Exercise: Give the listing again exactly as written.

Collected material:
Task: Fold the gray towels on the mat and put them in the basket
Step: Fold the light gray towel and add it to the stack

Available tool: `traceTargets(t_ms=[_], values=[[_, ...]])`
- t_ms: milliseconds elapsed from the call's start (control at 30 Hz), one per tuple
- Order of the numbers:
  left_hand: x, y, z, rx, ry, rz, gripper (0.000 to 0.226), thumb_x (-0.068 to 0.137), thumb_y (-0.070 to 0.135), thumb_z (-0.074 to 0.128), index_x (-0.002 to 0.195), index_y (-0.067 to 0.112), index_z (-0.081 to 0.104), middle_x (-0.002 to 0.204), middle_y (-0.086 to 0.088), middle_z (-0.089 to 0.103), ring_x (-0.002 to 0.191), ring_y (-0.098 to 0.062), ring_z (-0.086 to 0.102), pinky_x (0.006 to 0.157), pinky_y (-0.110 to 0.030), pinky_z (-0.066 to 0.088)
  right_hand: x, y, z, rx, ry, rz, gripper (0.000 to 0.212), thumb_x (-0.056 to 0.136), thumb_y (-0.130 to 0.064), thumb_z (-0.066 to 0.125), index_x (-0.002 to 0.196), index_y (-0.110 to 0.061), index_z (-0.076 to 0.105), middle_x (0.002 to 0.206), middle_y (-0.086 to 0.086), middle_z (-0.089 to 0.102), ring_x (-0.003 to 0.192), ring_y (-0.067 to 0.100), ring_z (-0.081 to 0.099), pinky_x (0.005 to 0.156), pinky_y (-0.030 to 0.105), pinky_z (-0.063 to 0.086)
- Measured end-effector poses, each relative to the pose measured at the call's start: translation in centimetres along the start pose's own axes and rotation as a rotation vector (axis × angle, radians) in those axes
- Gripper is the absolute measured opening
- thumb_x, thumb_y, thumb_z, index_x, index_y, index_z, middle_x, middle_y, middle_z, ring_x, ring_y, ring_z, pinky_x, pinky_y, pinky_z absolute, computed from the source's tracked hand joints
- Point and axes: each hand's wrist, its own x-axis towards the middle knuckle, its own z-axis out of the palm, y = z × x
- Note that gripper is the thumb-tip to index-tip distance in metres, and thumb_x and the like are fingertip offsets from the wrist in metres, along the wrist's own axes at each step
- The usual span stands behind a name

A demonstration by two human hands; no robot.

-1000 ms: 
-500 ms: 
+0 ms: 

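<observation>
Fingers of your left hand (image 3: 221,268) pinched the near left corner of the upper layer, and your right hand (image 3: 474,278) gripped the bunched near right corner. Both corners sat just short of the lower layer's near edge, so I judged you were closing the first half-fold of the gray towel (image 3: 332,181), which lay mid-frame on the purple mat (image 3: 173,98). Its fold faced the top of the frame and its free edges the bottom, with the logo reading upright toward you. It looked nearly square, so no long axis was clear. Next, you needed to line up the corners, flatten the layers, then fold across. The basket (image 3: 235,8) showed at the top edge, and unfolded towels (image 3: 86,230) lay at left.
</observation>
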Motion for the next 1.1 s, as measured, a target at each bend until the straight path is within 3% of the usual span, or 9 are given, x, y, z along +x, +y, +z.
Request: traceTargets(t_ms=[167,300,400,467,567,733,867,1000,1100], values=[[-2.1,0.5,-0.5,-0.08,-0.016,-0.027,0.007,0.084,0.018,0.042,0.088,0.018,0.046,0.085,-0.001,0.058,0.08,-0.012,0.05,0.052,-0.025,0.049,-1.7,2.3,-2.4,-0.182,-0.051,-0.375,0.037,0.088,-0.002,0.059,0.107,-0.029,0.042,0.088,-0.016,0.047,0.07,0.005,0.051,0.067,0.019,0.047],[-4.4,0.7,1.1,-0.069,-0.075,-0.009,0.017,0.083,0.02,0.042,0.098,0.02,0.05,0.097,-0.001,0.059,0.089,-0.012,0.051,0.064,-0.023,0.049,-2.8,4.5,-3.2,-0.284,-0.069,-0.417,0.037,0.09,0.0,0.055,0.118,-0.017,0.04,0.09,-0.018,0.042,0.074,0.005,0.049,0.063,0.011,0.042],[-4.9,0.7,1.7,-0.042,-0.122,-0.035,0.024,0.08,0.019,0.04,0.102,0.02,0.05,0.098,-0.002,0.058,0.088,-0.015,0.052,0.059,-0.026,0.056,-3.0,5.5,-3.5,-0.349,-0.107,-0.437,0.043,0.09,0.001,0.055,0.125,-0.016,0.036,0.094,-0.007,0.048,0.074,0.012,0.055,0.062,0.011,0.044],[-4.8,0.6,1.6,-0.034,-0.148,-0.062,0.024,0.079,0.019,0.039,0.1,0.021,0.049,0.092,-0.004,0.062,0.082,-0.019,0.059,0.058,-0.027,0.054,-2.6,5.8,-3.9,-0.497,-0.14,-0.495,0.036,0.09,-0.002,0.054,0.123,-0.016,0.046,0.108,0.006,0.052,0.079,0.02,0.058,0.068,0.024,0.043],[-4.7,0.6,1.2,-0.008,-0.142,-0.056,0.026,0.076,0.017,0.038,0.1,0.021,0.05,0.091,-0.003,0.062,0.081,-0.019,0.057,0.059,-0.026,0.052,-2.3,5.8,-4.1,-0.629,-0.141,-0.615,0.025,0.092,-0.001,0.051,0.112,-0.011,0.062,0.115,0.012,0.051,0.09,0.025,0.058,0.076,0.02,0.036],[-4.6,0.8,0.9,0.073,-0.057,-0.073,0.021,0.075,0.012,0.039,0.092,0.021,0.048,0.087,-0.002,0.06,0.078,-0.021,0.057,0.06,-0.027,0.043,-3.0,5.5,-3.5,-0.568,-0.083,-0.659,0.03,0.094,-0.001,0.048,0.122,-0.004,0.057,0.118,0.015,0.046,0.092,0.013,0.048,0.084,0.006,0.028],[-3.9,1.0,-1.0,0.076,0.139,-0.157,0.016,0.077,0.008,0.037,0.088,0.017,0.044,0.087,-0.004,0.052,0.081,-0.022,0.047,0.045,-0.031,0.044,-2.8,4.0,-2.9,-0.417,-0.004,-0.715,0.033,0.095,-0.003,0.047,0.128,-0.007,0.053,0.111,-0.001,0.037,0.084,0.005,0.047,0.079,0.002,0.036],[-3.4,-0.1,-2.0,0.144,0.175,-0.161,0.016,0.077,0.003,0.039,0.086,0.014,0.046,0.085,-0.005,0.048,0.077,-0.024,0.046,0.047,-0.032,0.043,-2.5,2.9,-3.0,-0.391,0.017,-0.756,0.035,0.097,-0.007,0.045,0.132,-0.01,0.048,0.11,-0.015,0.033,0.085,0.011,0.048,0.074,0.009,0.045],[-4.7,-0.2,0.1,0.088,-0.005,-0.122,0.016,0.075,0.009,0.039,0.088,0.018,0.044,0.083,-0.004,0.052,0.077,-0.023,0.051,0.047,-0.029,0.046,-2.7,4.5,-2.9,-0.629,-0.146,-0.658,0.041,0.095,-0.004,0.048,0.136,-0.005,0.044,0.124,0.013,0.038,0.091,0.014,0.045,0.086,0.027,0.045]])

Answer to this exercise:
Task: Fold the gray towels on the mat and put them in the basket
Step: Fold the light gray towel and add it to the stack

Available tool: `traceTargets(t_ms=[_], values=[[_, ...]])`
- t_ms: milliseconds elapsed from the call's start (control at 30 Hz), one per tuple
- Order of the numbers:
  left_hand: x, y, z, rx, ry, rz, gripper (0.000 to 0.226), thumb_x (-0.068 to 0.137), thumb_y (-0.070 to 0.135), thumb_z (-0.074 to 0.128), index_x (-0.002 to 0.195), index_y (-0.067 to 0.112), index_z (-0.081 to 0.104), middle_x (-0.002 to 0.204), middle_y (-0.086 to 0.088), middle_z (-0.089 to 0.103), ring_x (-0.002 to 0.191), ring_y (-0.098 to 0.062), ring_z (-0.086 to 0.102), pinky_x (0.006 to 0.157), pinky_y (-0.110 to 0.030), pinky_z (-0.066 to 0.088)
  right_hand: x, y, z, rx, ry, rz, gripper (0.000 to 0.212), thumb_x (-0.056 to 0.136), thumb_y (-0.130 to 0.064), thumb_z (-0.066 to 0.125), index_x (-0.002 to 0.196), index_y (-0.110 to 0.061), index_z (-0.076 to 0.105), middle_x (0.002 to 0.206), middle_y (-0.086 to 0.086), middle_z (-0.089 to 0.102), ring_x (-0.003 to 0.192), ring_y (-0.067 to 0.100), ring_z (-0.081 to 0.099), pinky_x (0.005 to 0.156), pinky_y (-0.030 to 0.105), pinky_z (-0.063 to 0.086)
- Measured end-effector poses, each relative to the pose measured at the call's start: translation in centimetres along the start pose's own axes and rotation as a rotation vector (axis × angle, radians) in those axes
- Gripper is the absolute measured opening
- thumb_x, thumb_y, thumb_z, index_x, index_y, index_z, middle_x, middle_y, middle_z, ring_x, ring_y, ring_z, pinky_x, pinky_y, pinky_z absolute, computed from the source's tracked hand joints
- Point and axes: each hand's wrist, its own x-axis towards the middle knuckle, its own z-axis out of the palm, y = z × x
- Note that gripper is the thumb-tip to index-tip distance in metres, and thumb_x and the like are fingertip offsets from the wrist in metres, along the wrist's own axes at each step
- The usual span stands behind a name

A demonstration by two human hands; no robot.

-1000 ms: 
-500 ms: 
+0 ms: 

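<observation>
Fingers of your left hand (image 3: 221,268) pinched the near left corner of the upper layer, and your right hand (image 3: 474,278) gripped the bunched near right corner. Both corners sat just short of the lower layer's near edge, so I judged you were closing the first half-fold of the gray towel (image 3: 332,181), which lay mid-frame on the purple mat (image 3: 173,98). Its fold faced the top of the frame and its free edges the bottom, with the logo reading upright toward you. It looked nearly square, so no long axis was clear. Next, you needed to line up the corners, flatten the layers, then fold across. The basket (image 3: 235,8) showed at the top edge, and unfolded towels (image 3: 86,230) lay at left.
</observation>
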Motion for the next 1.1 s, as measured, a target at each bend until the straight path is within 3% of the usual span, or 9 are given, x, y, z along +x, +y, +z.
Request: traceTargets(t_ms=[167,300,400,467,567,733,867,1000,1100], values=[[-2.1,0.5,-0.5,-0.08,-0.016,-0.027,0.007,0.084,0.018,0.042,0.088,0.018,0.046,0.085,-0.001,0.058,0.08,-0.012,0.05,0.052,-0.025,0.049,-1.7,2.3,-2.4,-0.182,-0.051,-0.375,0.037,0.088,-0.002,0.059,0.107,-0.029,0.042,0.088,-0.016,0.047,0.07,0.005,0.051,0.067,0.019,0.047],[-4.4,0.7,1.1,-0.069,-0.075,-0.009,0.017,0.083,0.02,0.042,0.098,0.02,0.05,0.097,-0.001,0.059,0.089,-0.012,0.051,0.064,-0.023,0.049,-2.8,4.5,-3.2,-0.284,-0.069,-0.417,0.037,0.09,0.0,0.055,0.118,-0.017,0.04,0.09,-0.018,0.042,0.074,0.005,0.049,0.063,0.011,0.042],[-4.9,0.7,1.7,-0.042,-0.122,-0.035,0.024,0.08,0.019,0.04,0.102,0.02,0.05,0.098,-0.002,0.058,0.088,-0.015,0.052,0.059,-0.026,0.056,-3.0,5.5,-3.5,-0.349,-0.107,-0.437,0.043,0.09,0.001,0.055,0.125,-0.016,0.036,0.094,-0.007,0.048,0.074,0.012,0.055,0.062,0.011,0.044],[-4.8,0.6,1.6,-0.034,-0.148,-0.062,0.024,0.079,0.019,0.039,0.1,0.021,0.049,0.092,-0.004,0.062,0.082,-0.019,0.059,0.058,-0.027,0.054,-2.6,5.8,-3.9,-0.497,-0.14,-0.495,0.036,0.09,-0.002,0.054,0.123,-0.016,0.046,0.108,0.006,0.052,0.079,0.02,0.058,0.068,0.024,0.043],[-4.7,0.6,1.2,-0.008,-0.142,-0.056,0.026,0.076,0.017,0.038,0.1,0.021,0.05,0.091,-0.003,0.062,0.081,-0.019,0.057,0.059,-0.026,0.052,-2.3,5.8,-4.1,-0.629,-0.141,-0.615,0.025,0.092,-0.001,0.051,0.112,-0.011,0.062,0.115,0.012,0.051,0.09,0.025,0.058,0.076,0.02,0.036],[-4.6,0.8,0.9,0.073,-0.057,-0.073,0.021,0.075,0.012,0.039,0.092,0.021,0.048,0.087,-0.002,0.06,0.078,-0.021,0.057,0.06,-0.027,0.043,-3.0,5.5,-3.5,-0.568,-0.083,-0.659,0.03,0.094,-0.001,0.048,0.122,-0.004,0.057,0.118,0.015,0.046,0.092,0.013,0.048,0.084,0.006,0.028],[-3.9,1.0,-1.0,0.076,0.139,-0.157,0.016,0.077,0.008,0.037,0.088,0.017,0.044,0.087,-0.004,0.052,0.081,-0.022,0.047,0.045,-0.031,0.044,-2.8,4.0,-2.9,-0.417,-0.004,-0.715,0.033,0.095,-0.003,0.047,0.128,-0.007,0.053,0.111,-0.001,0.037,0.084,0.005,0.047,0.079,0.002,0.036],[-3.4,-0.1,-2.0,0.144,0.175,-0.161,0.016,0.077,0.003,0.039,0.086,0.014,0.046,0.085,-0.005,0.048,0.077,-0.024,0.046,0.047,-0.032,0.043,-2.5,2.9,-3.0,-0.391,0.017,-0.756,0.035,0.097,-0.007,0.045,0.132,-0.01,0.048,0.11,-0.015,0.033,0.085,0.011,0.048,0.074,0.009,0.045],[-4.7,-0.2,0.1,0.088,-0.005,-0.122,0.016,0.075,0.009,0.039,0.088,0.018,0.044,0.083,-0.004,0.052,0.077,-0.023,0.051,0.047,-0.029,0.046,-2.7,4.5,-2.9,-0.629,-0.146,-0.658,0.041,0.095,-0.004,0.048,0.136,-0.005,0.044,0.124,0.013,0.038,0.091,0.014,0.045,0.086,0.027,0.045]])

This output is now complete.